··· Given entries

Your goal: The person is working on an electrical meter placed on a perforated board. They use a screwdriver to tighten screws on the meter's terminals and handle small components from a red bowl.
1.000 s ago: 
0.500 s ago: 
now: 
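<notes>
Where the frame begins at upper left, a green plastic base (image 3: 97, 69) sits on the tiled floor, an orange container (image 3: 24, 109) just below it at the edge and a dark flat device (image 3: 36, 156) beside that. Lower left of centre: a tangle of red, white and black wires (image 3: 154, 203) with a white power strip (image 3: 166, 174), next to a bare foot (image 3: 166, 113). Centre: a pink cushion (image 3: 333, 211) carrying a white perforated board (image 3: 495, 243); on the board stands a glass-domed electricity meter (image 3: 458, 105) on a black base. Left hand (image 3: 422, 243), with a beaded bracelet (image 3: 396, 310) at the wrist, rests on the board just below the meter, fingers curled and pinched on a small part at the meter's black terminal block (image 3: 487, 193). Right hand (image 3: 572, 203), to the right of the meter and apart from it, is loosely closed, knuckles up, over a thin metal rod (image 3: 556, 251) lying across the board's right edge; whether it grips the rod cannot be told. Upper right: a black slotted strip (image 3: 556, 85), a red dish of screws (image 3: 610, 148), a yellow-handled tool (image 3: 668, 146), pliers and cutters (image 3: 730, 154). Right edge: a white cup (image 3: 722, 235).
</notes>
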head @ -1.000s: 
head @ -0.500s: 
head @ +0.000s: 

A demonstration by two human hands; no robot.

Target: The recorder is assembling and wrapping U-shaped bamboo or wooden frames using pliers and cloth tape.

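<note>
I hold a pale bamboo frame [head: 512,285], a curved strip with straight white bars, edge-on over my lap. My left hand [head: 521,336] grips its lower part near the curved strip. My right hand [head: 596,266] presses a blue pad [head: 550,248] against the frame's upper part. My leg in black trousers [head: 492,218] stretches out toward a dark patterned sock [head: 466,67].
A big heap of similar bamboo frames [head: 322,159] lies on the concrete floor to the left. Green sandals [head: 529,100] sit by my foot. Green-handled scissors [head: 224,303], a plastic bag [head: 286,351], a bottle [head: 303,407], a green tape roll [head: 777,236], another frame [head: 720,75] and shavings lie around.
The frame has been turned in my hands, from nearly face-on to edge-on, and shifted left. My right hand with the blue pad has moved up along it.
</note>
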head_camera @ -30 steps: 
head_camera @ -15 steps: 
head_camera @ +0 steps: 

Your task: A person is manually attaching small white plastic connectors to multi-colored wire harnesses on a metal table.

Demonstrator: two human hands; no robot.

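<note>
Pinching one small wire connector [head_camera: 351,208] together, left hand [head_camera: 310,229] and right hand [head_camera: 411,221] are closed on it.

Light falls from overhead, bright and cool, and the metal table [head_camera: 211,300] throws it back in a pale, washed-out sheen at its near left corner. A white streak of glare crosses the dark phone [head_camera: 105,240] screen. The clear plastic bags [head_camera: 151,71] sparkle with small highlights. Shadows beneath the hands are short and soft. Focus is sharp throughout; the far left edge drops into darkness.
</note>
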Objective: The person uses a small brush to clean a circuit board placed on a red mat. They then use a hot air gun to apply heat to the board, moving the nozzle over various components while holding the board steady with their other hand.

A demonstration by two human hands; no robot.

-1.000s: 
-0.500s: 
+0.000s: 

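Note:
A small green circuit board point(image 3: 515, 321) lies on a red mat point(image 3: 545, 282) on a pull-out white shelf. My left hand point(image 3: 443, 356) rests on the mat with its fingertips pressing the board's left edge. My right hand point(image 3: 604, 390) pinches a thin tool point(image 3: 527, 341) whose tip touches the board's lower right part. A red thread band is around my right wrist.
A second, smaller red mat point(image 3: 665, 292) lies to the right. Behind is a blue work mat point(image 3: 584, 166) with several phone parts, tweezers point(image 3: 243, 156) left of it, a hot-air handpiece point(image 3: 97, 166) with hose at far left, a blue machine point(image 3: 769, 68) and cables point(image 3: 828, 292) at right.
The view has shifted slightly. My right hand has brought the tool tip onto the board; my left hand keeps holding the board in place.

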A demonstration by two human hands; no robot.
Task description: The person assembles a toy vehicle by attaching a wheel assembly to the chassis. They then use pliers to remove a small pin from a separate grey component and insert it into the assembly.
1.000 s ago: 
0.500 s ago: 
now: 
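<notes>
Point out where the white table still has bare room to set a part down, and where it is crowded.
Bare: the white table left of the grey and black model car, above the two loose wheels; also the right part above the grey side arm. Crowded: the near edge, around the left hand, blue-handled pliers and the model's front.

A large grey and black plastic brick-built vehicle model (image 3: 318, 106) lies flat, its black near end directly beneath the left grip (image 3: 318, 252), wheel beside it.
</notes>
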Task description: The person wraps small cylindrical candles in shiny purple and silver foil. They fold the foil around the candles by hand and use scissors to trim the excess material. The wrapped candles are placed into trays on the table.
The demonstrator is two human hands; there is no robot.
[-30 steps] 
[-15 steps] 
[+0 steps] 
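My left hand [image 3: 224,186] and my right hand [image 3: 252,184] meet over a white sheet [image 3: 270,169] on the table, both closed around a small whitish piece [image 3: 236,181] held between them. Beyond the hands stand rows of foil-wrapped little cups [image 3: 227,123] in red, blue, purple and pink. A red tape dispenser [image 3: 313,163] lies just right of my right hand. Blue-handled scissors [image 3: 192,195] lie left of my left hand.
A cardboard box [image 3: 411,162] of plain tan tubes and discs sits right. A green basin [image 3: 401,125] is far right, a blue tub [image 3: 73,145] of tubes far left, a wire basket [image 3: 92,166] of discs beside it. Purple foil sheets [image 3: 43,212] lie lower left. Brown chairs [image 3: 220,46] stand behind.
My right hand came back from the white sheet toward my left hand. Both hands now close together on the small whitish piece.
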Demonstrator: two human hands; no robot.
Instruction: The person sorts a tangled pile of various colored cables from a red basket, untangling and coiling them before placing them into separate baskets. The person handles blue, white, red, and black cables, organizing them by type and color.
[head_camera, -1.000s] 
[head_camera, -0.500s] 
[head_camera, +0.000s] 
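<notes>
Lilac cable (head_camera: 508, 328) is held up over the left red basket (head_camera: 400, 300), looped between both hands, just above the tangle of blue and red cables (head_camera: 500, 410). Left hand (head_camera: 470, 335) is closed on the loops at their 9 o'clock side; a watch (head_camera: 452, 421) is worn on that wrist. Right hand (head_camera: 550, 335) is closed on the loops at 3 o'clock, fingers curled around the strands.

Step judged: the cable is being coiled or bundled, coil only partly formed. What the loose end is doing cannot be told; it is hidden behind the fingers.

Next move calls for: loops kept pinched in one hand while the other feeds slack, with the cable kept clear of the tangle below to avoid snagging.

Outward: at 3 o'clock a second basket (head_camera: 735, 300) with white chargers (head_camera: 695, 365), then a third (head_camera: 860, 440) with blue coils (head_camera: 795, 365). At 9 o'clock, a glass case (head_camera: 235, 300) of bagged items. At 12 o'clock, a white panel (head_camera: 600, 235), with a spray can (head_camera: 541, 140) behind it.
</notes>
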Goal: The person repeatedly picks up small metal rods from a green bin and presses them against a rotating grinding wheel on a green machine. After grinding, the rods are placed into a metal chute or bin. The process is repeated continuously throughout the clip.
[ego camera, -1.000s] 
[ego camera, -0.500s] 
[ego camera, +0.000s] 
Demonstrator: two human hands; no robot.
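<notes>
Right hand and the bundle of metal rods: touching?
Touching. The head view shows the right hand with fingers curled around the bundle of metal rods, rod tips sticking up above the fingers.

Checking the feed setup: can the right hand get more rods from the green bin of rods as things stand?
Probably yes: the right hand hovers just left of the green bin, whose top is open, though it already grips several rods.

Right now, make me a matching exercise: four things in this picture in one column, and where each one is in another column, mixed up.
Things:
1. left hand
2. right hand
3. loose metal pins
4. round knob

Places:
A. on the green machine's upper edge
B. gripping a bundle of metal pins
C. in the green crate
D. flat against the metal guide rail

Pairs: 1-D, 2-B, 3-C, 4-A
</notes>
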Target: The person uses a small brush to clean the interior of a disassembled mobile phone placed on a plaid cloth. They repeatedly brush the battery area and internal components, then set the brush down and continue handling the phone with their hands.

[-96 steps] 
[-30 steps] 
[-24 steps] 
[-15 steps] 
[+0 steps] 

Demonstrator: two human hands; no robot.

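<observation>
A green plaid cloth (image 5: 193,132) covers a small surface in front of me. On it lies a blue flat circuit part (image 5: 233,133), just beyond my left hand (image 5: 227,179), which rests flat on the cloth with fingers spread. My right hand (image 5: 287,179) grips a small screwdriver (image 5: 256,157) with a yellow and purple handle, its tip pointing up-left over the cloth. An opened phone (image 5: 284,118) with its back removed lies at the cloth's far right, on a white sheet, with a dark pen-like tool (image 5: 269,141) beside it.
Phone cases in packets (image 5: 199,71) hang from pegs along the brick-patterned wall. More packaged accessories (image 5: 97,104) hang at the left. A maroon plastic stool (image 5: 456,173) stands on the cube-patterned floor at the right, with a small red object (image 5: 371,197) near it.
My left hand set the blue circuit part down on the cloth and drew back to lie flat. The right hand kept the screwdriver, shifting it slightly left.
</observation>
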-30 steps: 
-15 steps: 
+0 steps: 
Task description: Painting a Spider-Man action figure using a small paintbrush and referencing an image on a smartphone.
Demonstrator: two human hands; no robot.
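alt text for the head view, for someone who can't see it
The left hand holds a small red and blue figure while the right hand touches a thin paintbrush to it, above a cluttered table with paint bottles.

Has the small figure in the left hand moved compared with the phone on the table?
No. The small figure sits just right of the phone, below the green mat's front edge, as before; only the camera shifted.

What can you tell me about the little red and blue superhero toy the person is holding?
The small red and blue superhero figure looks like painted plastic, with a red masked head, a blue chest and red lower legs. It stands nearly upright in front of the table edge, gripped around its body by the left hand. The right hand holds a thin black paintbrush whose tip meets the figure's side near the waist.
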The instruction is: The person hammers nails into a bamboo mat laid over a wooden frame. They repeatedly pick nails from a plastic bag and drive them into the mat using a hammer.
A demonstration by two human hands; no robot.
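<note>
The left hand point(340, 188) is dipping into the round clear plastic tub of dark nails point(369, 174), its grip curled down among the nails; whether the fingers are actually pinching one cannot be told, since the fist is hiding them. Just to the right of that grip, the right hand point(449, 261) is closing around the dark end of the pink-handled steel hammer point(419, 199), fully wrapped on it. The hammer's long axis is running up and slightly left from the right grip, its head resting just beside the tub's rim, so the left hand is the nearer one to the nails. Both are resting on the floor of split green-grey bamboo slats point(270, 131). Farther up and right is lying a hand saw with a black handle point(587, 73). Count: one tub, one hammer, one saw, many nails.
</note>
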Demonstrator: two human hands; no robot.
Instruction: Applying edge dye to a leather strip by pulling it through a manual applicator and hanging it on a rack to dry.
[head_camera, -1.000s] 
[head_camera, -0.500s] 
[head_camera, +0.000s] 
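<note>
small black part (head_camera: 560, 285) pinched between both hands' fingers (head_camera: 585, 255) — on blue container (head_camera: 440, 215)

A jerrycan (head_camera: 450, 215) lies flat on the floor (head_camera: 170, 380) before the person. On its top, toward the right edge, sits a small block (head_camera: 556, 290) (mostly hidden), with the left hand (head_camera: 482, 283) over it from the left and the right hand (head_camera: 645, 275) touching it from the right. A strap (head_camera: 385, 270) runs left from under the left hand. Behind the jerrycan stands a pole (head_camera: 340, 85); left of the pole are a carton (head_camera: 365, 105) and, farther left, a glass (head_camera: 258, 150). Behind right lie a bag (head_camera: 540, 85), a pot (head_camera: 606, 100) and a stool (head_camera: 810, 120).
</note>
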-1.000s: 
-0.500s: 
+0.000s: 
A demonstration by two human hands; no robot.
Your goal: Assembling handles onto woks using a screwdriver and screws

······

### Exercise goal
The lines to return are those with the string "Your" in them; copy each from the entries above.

### Problem solution
Your goal: The person is working on an electrical meter placed on a perforated board. They use a screwdriver to tighten screws on the meter's terminals and handle small components from a red bowl.
Your task: A person is manually attaching small white plastic connectors to multi-colored wire harnesses on a metal table.
Your goal: Assembling handles onto woks using a screwdriver and screws

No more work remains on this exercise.